Blog by Swati Joshi
Still Parents is an award-winning exhibition that runs until 4 December 2022 at the Whitworth Art Gallery in Manchester. The idea for it was born in the wake of the personal losses of its two curators, Lucy Turner and Imogen Holmes-Roe. In 2019, in collaboration with Manchester’s Sands (Stillbirth and Neo-Natal Death Charity), these women’s experiences of healing through art inspired their art workshops to help grieving parents cope with the trauma of losing a baby. The exhibition is an artistic sequel to grief sessions where parents share their stories of isolation and suffering. It shows how the grieving parents can express themselves through their art without the pressure of having to interpret the work. Artistic modes include anything from ceramics to embroidery to watercolour painting (and many more crafts and visual arts genres). The exhibition itself incorporates artworks made by the parents, who also designed the exhibition space, choosing the works they wanted to be displayed. This constituent-led curation empowers the grieving parents in the truest sense.
The exhibition took me back to a time when my mother and grandmother would sit me down and narrate my great grandmother Panji’s experience of losing her babies. I remember her as a frail, old, white figure wrapped in a thin, cotton saree expressing her feelings. She felt as if her uterus had loosened and that she would defecate it someday. While seeing the Still Parents exhibits, I could hear again my great grandmother’s traumatic experiences. Panji and her husband Anna (a Marathi sobriquet for my great grandfather) suffered three stillbirths, two boys and a girl. My maternal grandmother, Aji, was the first of their children to survive, and she was raised by foster parents until they were certain she would make it past infancy. Through this piece, I aim to help others appreciate the founders’ initiatives and to pay tribute to the babies lost in my family, whom I have always remembered as the yet-to-be-known, hovering in that limbo that is the space of memory and mourning.
During their grief sessions with the Still Parents project, participants express their pain with no pressure to interpret their artwork. The activity gives them an opportunity to birth an artistic mode of self-care, and to “parent” an artistic creation that distracts their minds from trauma. One of the participants shared this insight with me: “The task would keep the hands busy.” And that is the beauty of the artistic sessions conducted by Turner and Holmes-Roe. Since the participants are not expected to describe or explain their artistic creations, they can liberate themselves through impactful visual narratives.

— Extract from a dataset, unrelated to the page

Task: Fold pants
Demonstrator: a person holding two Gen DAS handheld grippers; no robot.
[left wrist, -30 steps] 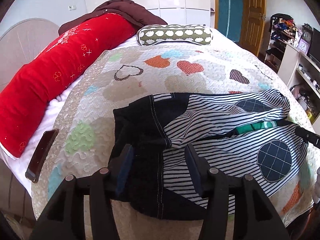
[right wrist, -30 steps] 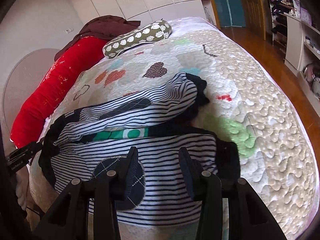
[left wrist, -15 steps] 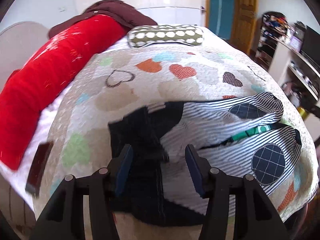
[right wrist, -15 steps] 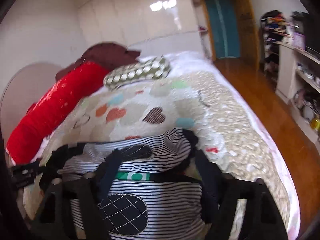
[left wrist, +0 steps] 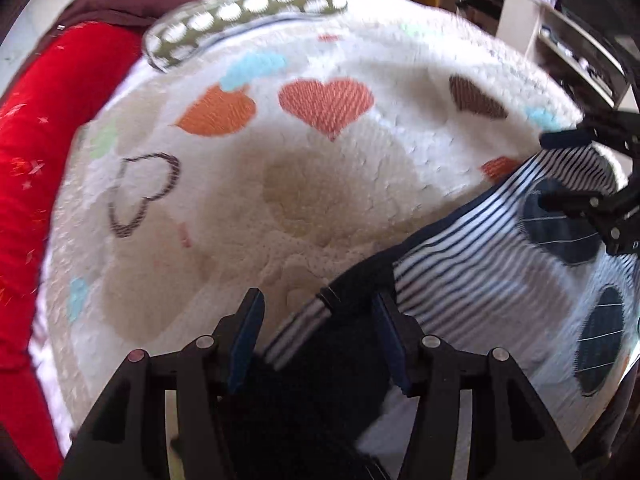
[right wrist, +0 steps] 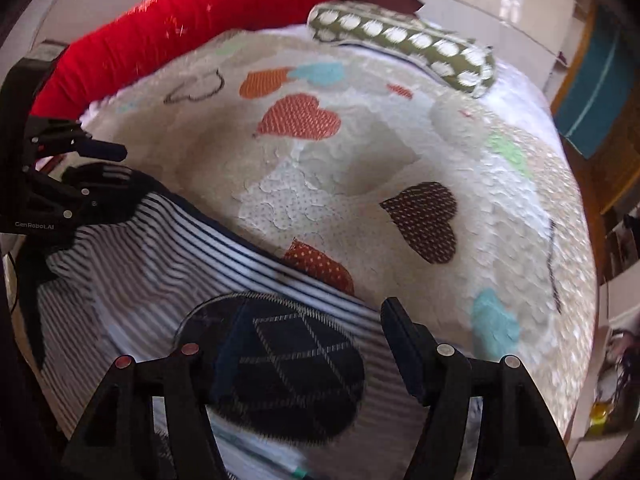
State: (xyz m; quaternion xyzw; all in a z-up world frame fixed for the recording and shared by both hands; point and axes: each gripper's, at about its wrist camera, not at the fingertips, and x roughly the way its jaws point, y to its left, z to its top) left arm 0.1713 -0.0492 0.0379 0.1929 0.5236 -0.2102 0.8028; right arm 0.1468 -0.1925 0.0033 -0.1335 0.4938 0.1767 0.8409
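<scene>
1. Striped cotton pants (left wrist: 480,264) lie flat on the heart-print quilt (left wrist: 320,200), along the near edge of the bed. The far half of the quilt is bare.
2. Long axis runs left-right. The dark end is at the left and the striped leg with the round checked patch (right wrist: 288,364) is at the right.
3. Left gripper (left wrist: 318,298) is angled down over the dark end with its jaws apart. A cloth corner sits in the gap, and the pads don't look to be pressing on it. So nothing is held.
4. Right gripper (right wrist: 314,308) is over the patch end. Its jaws have just been opening and stand wide apart. The fabric lies under and between the fingers and isn't pinched.
5. Key relation: each hand sits at its own end of the long axis, well apart from the other, with the garment spanning between them. From the left gripper the pants run off to the right, and from the right gripper they run off to the left.
6. Each hand is nearer its own end, so there's no reason to cross over.
7. My read is that the next grab wants both jaws on the near edge, then a lift toward the far side or end-to-end along the axis.
8. Frames are motion-blurred, so I can't tell the exact layer count under either gripper.
9. Risk: pinching the quilt along with the cloth.
</scene>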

During my visit, I was fascinated with how various participants interpreted Edward Munch’s painting, “Two People: the Lonely Ones” (1899). One of them described it as a lonely experience of suffering for the couple represented in the painting, whereas another said that each partner was giving the other space to heal and grieve. Ruth Chester-Lees (see Figure 2) interpreted Munch’s painting by sketching the portrait of her daughter in it, while Laura Brunt (see Figure 3) made a ceramic sculpture.
The other two striking features of the exhibition are the reflection space and the relaxation room. Wallpaper surrounds the reflection space, featuring uterus images repeated in symmetric, rhythmic patterns (see Figures 4 and 5).
The relaxation room is a tranquil space for visitors if they are triggered by any of the exhibits and is located behind revolving wooden doors that separate it from the rest of the exhibition.
The relaxation room allowed me private space to meditate on the experience of a woman’s pregnancy. While reflecting on pregnancy, I could think of morning sickness, labour pains, kicks of the baby, and delivery, but not stillbirth or losing a child. Meditating on the experience of bearing the child for nine months in the body, the mother eagerly awaiting the great event – meeting the baby —I thought of the various kinds of pain (physical, emotional, social pressure for some to birth a son, etc.) women experience during the pregnancy, which further get intensified with the traumatic event of stillbirth. It is difficult to cope with a family member’s death. Yet it is much more difficult to cope with the death of a member who is yet to be welcomed into the family.
My conversations with the curators and the participants made me more aware of the role and power of the arts in healing trauma. I also attended the Beautiful Care event, an impactful initiative by The University of Manchester, which included participants from Still Parents. These participants and other curators discussed the impact of the arts in the process of healing and the difficulties of procuring funding for arts projects. Still Parents participants shared that creative arts projects helped them to express their grief. Sometimes both the partners would collaborate to create a pot or a painting. They also shared that making creative artworks helped them contemplate coping mechanisms they could adopt to battle their grief. Moreover, making artwork associated with the loss of one’s baby is making a memory of the child that parents have yet-to-know and it is a creative process. As a doctoral student pursuing medical humanities and especially Care Studies, I wish to acquaint grieving families with the activities of the Still Parents project so that they feel encouraged to visit or know about the artistic care narratives curated at this impactful exhibition that bespeaks a journey of healing.
Swati Joshi is pursuing doctoral studies in medical humanities at the Indian Institute of Technology Gandhinagar.